We are most in need of foster families who can take dogs over 40 lbs, cats with Upper Respiratory Infection, and underweight kittens.
How Can I Qualify to be a Foster Parent?
In order to become a CAP Foster, you must be 18 years or older, and you must complete a foster application. Once it is approved by our team, you will be invited to attend Foster Home Orientation and Medical Training here at the shelter. Fosters are required to complete orientation and everyone in the home from parents to pets must be up to date on their vaccinations.
Fostering for CAP
Have a Pet to Surrender?
The CAP Foster Program does not admit animals directly from the public. All animals placed into the Foster Program must first be surrendered to the shelter, evaluated by shelter staff, and recommended for foster care by shelter management. Please do not contact the Foster Home Coordinators with surrender / intake inquiries.
Myth: My place is too small, I don't have the room to foster
Fact: Fostering doesn't actually take up that much space. Foster cats and kittens can be set up in a spare bathroom, bedroom or laundry room, and can be kept in a large kennel while you are away for safety. We usually recommend dogs be kenneled while you are away also.

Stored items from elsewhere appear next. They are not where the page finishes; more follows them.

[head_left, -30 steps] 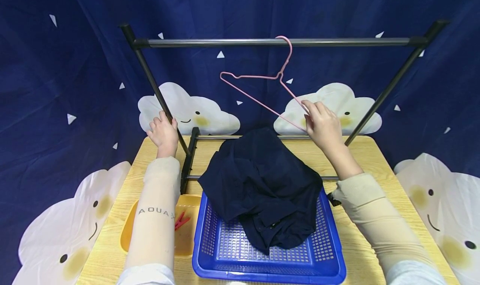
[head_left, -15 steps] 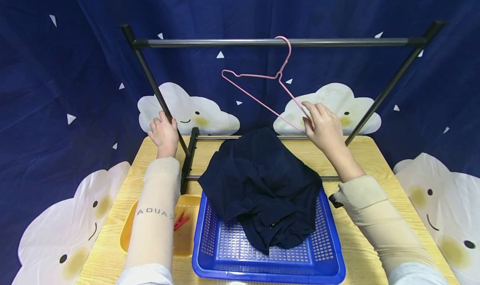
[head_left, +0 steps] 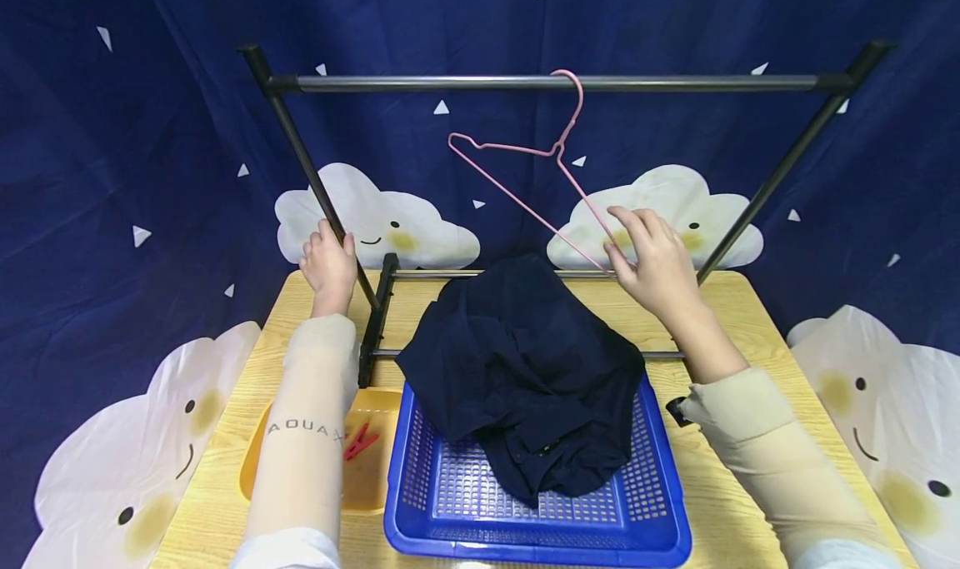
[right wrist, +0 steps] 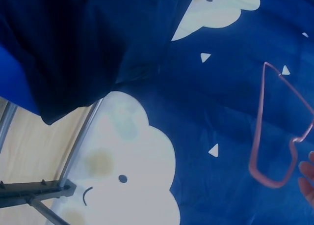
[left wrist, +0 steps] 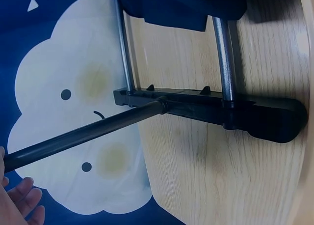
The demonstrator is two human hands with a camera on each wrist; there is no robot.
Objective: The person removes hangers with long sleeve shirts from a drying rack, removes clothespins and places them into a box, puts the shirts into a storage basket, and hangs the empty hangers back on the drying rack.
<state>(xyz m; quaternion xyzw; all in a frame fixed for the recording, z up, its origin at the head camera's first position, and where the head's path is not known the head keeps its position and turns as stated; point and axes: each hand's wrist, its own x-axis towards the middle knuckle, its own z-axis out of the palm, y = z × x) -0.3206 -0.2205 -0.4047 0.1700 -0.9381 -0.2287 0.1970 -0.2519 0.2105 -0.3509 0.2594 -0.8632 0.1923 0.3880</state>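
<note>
A pink clothes hanger (head_left: 558, 148) hangs by its hook from the rack's top bar (head_left: 450, 84), tilted down to the right. My right hand (head_left: 663, 261) is at its lower right end, thumb and index finger spread apart. In the right wrist view, the fingertips (right wrist: 306, 173) show beside the hanger (right wrist: 259, 131), with a small gap. My left hand (head_left: 330, 265) holds the rack's left post (head_left: 307, 165) between thumb and fingers. Dark navy clothing (head_left: 525, 369) lies bunched in a blue plastic basket (head_left: 540, 550) below the hanger.
A yellow tray (head_left: 375, 502) with a red clothespin (head_left: 360, 442) stands left of the basket, partly under my left forearm. The rack's black foot (left wrist: 196, 104) rests on the wooden table (head_left: 738, 469). A blue curtain with white clouds hangs behind.
My right hand has shifted slightly right and down, its thumb and index finger parting. The hanger's left end has risen a little. My left hand stays at the post.
</note>
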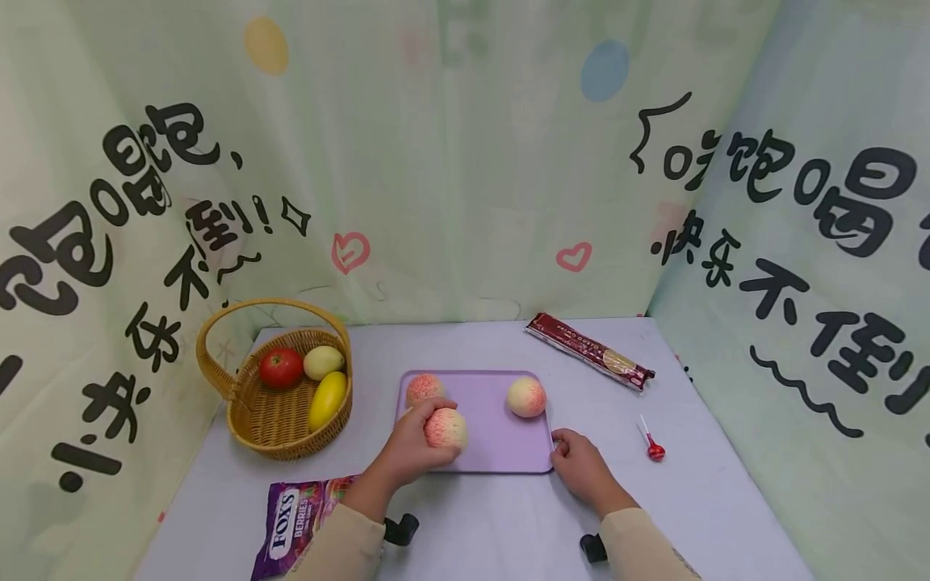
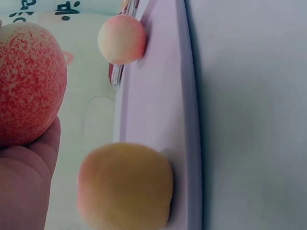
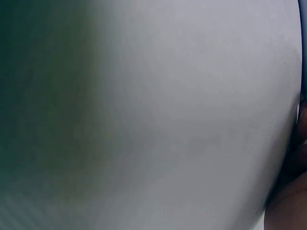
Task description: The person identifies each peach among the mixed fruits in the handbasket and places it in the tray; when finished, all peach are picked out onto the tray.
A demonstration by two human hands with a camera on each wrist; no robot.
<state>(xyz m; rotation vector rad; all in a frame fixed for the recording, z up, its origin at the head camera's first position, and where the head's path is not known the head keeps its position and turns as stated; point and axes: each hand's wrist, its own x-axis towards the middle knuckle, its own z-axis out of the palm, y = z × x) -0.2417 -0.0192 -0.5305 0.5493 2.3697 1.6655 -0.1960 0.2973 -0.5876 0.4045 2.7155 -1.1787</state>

Myth: I can't foster because I have other pets
Fact: It is highly recommended (and required in some cases) that foster pets be isolated and kept separate, so your own pets will be away from them for the most part. We recommend isolating new foster pets for 1-2 weeks so they will have time to get healthy and to ensure they are not carrying illnesses that were not apparent when they were surrendered to the shelter. In most cases we can supply a kennel/crate for your foster pet to stay in while you are away.
Myth: I'm worried I will get too attached to my foster and won't be able to bring them back for adoption
Fact: Obviously your foster pet is the cutest animal in the world and deserves the best home possible. It will be hard to say goodbye, but know that pet will live a long and happy life because you fostered them in their time of need. Also, saying goodbye means you are making room for new foster pets!
Myth: I have a 9-5 job and don't have time to foster
Fact: Fostering some pets surprisingly requires little time during your busy day. Give them attention in the morning before work and spend quality time with them in the evening to make sure they are adjusting and doing well. Many pets are on daily medications which can also be given before and after work. Keep foster pets kenneled when you are away to keep them from getting into trouble.
Myth: I can't take on the financial responsibilty, I just don't have the money
Fact: CAP covers all basic medical care including spay/neuter, all vaccinations, microchipping, deworming, veterinary evaluations, x-rays, surgeries and bloodwork. If able, we can help provide food and supplies, but ask that you help with that as much as possible so we can provide our pets onsite with adequate supplies. CAP relies on donations for food and most supplies for ALL of our pets, any help you can provide is greatly appreciated.
Myth: I have children so I can't foster
Fact: You can certainly foster if you have children! With supervision, children have the opportunity to learn how to care for pets, play with them and socialize them. Just be sure that your children wash their hands before and after handling the foster pet. Also, keep in mind that if your child has a weakened immune system or is easily susceptible to communicable diseases, you may want to take extra precautions when they are interacting with your foster pets. Be responsible and only take foster pets that are friendly with children and never leave them unattended with each other.